Perspective Vietnam War contains lessons for
today
By THOMAS C. FOX
My nephew sent me an e-mail last
week asking for help on a high school history project. His subject was Vietnam.
Knowing I had lived there during the war (actually close to five years between
1966 and 1972), while I assisted refugees and worked as a journalist, he wanted
to know when I first started to think the United States would not win the
war.
I replied, telling him my suspicions were aroused even
before I traveled to Vietnam. They started after I read a book by the
noted French journalist Bernard Fall, The Two Vietnams. Falls
first chapter dealt with Vietnamese recorded history, which dates back 200
years before Christ.
What I learned troubled me -- and should have troubled Washington
policy-makers. I read that Vietnamese history for millennia has been punctuated
by long and tortuous wars, followed by rebellions and revolutions. Together
they gave the Vietnamese people a sense of pride and identity and an especially
strong national character. Worse, they defined nationalism precisely through
their will to resist foreign domination.
Vietnamese national heroes have all been warriors who led battles
against foreign forces on Vietnamese soil. Many folk songs boast lengthy
struggles for independence: 1,000 years against the Chinese
100
years against the French.
None of that readily available information boded well for the poor
American foot soldiers, who began to arrive in large numbers in 1965 -- nor for
Vietnam or the United States. Washington, meanwhile, was impervious. Sen.

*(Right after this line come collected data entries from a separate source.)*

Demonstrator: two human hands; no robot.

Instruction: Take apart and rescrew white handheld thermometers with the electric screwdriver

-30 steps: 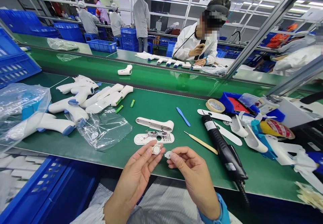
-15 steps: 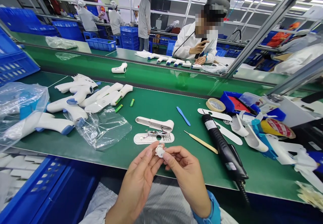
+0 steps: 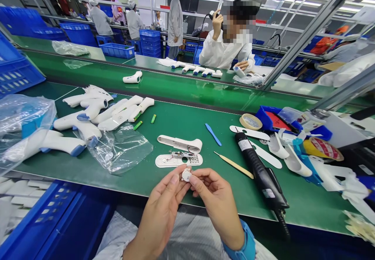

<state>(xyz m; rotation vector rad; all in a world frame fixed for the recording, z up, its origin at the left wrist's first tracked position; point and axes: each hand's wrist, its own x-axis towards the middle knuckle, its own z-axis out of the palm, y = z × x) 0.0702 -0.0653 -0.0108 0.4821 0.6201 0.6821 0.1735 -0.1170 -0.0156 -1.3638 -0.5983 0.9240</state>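
Pinching the disc (image 3: 185,174) from both sides: my left hand (image 3: 162,209) and right hand (image 3: 216,201) each grasp it by thumb and forefinger, above the table (image 3: 181,123) edge, just beside the opened casing (image 3: 178,160).

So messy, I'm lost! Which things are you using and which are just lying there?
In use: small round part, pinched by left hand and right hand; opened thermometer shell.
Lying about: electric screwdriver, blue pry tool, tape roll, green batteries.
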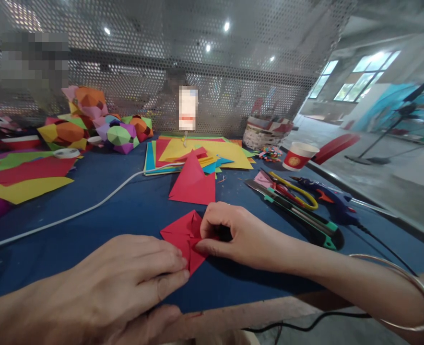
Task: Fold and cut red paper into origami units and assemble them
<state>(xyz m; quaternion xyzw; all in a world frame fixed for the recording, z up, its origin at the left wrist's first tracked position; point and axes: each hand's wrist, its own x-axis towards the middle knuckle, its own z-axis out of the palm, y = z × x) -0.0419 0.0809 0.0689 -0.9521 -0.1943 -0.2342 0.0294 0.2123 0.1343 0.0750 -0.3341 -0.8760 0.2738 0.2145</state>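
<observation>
A small square of red folded paper (181, 232) lies on the blue tabletop near its front edge, one corner toward me, with creased flaps on top. My right hand (241, 235) pinches a flap on its right side between thumb and curled fingers. From the left, my left hand (136, 268) rests its outstretched fingertips on the paper's lower left part, thumb apart and lower down. The right fingers hide the paper's right corner. Just beyond it stands a larger red folded paper piece (194, 182), its point away from me.
Stacked coloured paper (212, 151) and paper balls (122, 136) are behind. A white cable (100, 203) crosses the left. To the right lie a green-black cutter (298, 215), yellow-handled scissors (301, 191), a glue gun (327, 199) and a paper cup (299, 155). Mesh rises behind.
</observation>
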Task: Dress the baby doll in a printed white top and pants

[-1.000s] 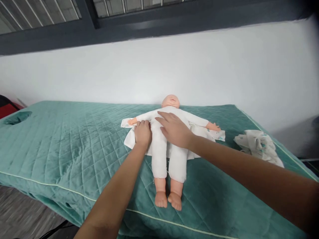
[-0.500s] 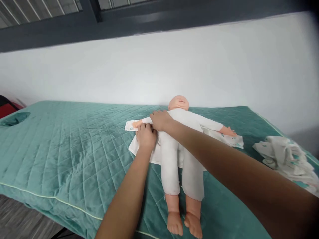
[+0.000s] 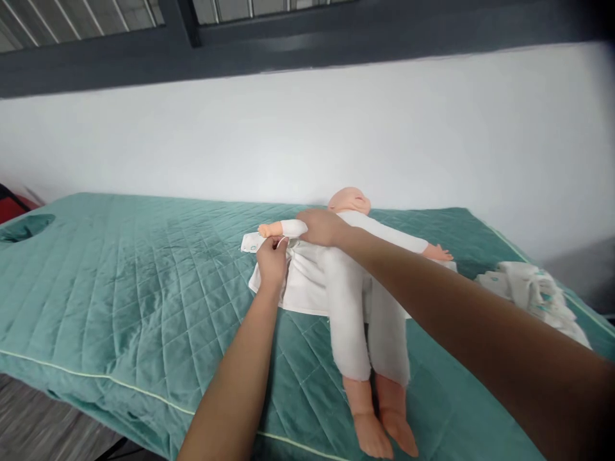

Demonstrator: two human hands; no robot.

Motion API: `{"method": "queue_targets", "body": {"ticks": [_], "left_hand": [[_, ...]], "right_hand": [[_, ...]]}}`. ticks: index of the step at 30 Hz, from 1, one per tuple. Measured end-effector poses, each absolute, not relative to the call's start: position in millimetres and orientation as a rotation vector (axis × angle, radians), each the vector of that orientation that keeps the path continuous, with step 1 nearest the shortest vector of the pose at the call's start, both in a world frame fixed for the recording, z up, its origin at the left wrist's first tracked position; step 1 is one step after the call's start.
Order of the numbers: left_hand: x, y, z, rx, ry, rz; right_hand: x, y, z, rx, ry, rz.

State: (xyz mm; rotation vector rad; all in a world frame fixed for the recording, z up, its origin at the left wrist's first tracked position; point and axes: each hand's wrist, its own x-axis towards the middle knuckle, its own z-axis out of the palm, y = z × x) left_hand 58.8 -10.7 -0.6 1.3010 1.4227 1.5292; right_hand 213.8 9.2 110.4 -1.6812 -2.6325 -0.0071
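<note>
A baby doll (image 3: 346, 314) with a white cloth body lies face up, its legs toward me and slanting right. Under it is spread a white printed baby garment (image 3: 305, 291), one sleeve showing at the left. My right hand (image 3: 321, 227) is closed around the doll's upper arm on the left side, holding it raised off the sleeve. Just below the doll's forearm, my left hand (image 3: 272, 256) pinches the garment's edge between thumb and fingers. Part of the doll's torso is hidden behind my right forearm.
A green quilted cover (image 3: 144, 307) lies over the bed, with a face hole (image 3: 26, 229) at its far left. Crumpled white printed cloth (image 3: 533, 291) rests on the right. Behind the bed stands a white wall (image 3: 216, 141).
The doll has tipped and its legs have swung right. Its arm is now lifted in my right hand. My left hand has gone from lying on the garment to pinching its edge.
</note>
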Motion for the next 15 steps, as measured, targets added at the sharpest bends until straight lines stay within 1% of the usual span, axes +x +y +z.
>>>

William J. Fulbright at the time called that attitude the arrogance of
power. He had it right. We were blinded by the emphasis we placed on
technology, at that time not smart bombs, but new attack helicopters that could
sweep in and out and get the job done.
Looking back to those horrific years, if I had to choose a single
year in which we lost the war, I would say it was 1965. It was in 1965 that we
placed large numbers of troops on Vietnamese soil, re-establishing a
time-honored template in which to view the war. The North Vietnamese and their
southern allies, the Viet Cong, of course, exploited this and sold themselves
as the true nationalists, which by virtually any interpretation of Vietnamese
history, they truly were.
During my experiences working with war refugees, I spent many
hours talking to Vietnamese farmers whose villages had been destroyed. Usually
we would drink tea together. We would sit and talk. Sometimes I heard more than
I could bear. Nothing I heard changed my initial impressions about the ways
that Vietnamese looked at war. Even the Catholics, staunchly anti-Communist,
sensed the inevitability of defeat.
Meanwhile, for every Viet Cong bullet fired, the United States
would drop five bombs, many filled with napalm. In other words, we were far
more destructive. Those bombs created fear and havoc and disdain for the United
States, not respect. Bombs never managed to break the North Vietnamese will as
Washington touted they would. Instead, they solidified a resistance that grew
over the years.
All this I shared with my nephew.
And as I did, of course, I felt troubled by the new quagmire we
seem to be getting into in Afghanistan. Vietnam cost the United States some
58,000 U.S. lives. Vietnamese dead ran between 1 and 2 million.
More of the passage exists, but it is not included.